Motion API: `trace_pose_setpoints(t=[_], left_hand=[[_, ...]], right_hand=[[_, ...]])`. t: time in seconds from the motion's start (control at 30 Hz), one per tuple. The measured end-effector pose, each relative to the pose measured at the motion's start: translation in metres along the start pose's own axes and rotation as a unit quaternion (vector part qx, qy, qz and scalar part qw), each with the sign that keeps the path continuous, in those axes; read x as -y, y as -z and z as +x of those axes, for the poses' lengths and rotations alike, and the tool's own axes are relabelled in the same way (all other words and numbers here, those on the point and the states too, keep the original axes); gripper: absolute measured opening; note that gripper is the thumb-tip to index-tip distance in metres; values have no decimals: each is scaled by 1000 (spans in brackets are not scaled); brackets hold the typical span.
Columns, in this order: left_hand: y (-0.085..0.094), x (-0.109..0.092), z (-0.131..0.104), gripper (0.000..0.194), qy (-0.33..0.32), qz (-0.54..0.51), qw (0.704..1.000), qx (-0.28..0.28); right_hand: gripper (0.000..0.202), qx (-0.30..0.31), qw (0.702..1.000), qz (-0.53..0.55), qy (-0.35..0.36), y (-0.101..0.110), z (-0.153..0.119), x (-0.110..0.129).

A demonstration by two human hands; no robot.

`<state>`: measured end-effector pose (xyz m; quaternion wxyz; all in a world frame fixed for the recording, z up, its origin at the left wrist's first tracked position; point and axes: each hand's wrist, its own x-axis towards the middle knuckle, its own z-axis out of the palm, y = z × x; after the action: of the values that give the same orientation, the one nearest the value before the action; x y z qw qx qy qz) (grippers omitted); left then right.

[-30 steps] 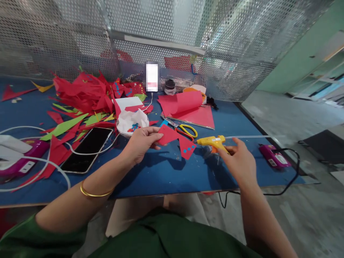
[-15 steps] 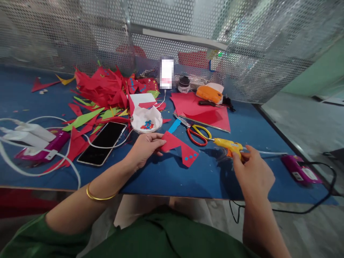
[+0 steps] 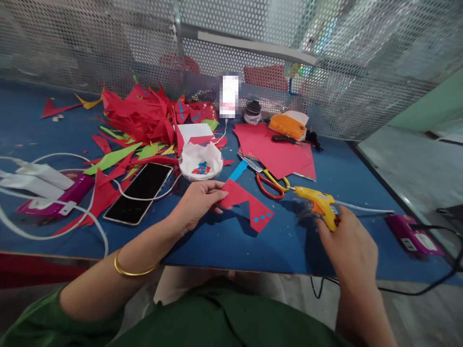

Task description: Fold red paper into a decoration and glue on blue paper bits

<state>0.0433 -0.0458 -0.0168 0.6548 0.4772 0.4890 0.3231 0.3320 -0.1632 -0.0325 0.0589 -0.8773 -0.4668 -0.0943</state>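
My left hand (image 3: 206,198) pinches the narrow end of a cut red piece (image 3: 238,193) between thumb and fingers. Several small blue dots sit on its far end, a red dot near the pinched end. On the right, my right hand (image 3: 333,222) has thumb and fingers around the lower handle of a yellow glue gun (image 3: 311,193); part of the handle is hidden. The gun's nozzle points left, beside red-and-yellow-handled scissors (image 3: 269,187). A blue strip (image 3: 238,171) lies just beyond the red piece. Behind my left hand, a white-lined bowl (image 3: 186,171) holds small blue and red bits (image 3: 202,167).
Red scraps (image 3: 137,115) pile at the back left. A dark phone (image 3: 139,195), white cables and a purple box (image 3: 72,193) lie left. Red sheets (image 3: 282,156), a knife (image 3: 284,139) and an orange item (image 3: 287,126) lie back right; another purple box (image 3: 412,236) sits far right.
The view has shifted slightly, moving things rightward. My right hand sits lower on the glue gun's handle, leaving more of it visible. My left hand still holds the red piece.
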Motion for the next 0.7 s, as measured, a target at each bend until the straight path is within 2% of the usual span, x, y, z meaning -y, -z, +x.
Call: trace_pose_setpoints(t=[0.17, 0.3, 0.4, 0.5, 0.6, 0.7], left_hand=[[0, 2, 1, 10, 0, -4, 1000, 7], [0, 3, 1, 12, 11, 7, 1000, 0], [0, 4, 1, 18, 21, 25, 999, 4], [1, 6, 2, 22, 26, 54, 998, 25], [3, 6, 2, 23, 17, 81, 996, 40], [5, 8, 2, 20, 1, 86, 995, 42]], right_hand=[[54, -28, 999, -34, -14, -1, 11, 24], [57, -28, 998, -50, 16, 1, 14, 29], [66, -33, 997, -45, 54, 12, 8, 27], [64, -88, 991, 21, 103, 28, 1, 30], [41, -139, 963, 127, 194, 41, 2, 48], [24, -138, 908, 229, 323, 47, 11, 86]])
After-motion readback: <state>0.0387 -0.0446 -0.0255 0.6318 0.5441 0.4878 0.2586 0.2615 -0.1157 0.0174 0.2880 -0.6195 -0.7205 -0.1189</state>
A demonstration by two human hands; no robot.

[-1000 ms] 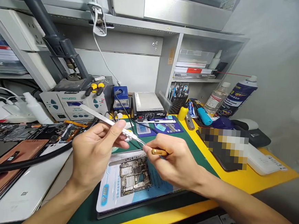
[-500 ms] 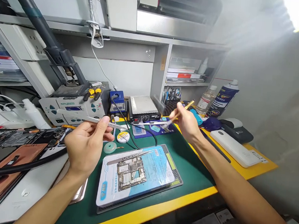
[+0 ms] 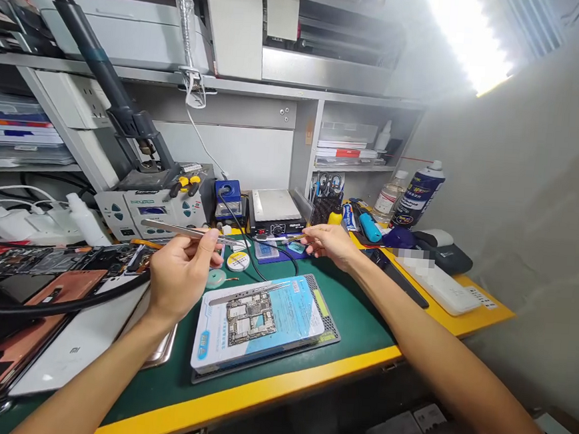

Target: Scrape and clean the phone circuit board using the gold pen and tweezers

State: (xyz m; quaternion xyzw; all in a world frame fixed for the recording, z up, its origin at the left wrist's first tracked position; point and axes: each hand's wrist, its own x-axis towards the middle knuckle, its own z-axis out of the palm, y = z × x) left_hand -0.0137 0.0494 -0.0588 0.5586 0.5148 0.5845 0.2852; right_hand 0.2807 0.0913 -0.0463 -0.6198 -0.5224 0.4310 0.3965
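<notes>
My left hand (image 3: 182,272) pinches a pair of metal tweezers (image 3: 188,230) near their middle, above the left side of the mat. Farther back, my right hand (image 3: 332,244) is closed, thumb and fingers together, at the right end of a slim white stick-like tool (image 3: 270,239) in front of the hot plate (image 3: 275,206). What its fingertips grip is too small to make out. Between my forearms a phone circuit board (image 3: 250,317) rests on a blue and white box (image 3: 290,331). A second pair of tweezers (image 3: 248,294) lies across the box, along the board's upper edge.
At left are a hot air station (image 3: 154,210), opened phone parts (image 3: 65,266) and a black hose (image 3: 87,305). A blue soldering station (image 3: 228,199) and its cable stand behind. Spray can (image 3: 418,195), bottle (image 3: 388,197) and white power bank (image 3: 439,282) are at right.
My right hand has moved left and turned; the wooden-handled brush it held is no longer clearly visible. My left hand still holds the tweezers. The camera view has shifted.
</notes>
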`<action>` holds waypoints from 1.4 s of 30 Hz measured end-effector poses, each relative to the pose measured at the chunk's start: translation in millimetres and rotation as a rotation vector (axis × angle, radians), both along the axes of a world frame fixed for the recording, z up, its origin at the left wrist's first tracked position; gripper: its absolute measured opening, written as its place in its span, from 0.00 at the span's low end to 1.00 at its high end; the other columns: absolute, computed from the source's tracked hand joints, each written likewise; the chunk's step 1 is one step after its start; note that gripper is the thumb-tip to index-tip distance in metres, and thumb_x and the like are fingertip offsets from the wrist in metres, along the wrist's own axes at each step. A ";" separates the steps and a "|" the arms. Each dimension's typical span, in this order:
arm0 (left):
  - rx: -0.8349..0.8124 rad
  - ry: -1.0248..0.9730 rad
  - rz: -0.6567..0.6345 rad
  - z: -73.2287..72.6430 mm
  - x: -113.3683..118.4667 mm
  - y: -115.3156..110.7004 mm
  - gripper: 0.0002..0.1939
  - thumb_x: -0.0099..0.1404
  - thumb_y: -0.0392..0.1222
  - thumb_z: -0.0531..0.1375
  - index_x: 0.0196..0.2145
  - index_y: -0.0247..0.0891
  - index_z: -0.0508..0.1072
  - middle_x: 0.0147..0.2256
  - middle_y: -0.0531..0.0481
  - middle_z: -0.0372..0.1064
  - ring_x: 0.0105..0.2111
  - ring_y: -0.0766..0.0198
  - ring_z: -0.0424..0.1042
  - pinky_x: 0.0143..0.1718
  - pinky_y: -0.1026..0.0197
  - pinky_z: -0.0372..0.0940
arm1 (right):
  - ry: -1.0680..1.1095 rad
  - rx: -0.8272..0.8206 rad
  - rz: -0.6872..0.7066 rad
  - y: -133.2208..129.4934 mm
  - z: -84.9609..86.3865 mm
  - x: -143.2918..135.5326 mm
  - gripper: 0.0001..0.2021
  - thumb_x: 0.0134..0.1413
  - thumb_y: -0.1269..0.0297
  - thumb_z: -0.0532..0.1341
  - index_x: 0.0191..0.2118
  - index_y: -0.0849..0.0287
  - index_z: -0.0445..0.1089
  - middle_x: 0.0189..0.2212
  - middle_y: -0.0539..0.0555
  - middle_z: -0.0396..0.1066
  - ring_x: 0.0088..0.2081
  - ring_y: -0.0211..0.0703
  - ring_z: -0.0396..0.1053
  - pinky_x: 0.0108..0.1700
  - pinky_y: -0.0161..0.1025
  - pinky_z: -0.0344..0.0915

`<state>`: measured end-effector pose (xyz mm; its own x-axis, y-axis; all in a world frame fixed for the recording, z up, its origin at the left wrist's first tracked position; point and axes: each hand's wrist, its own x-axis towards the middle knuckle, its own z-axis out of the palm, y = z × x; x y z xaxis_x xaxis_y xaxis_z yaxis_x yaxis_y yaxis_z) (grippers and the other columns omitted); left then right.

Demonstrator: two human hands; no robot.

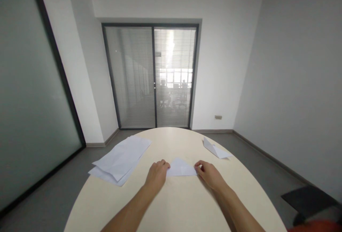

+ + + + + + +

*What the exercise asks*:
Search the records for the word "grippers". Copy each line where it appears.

*Solved problem*:
`<state>`: measured end-effector pose (xyz m; quaternion wxyz; all in a world frame fixed for the recording, z up, its origin at the left wrist's first tracked position; point and axes: each hand's wrist, its own x-axis towards the middle knuckle, its own z-axis out of the palm, y = z × x; after the action: of the values that give the same orientation, the one nearest the value before the action; x y z qw qx qy qz) (grippers omitted); left then right.
`<state>`: measured end-effector pose (xyz mm; its own x-axis, y-axis; all in a world frame fixed for the recording, z up, its origin at the left wrist's first tracked position; point and axes: each hand's wrist, its own x-axis towards the middle knuckle, its own z-axis out of the palm, y = z × x; x y z xaxis_x xaxis_y xaxis_z yaxis_x yaxis_y yaxis_z) (grippers and the other columns omitted); left then right.

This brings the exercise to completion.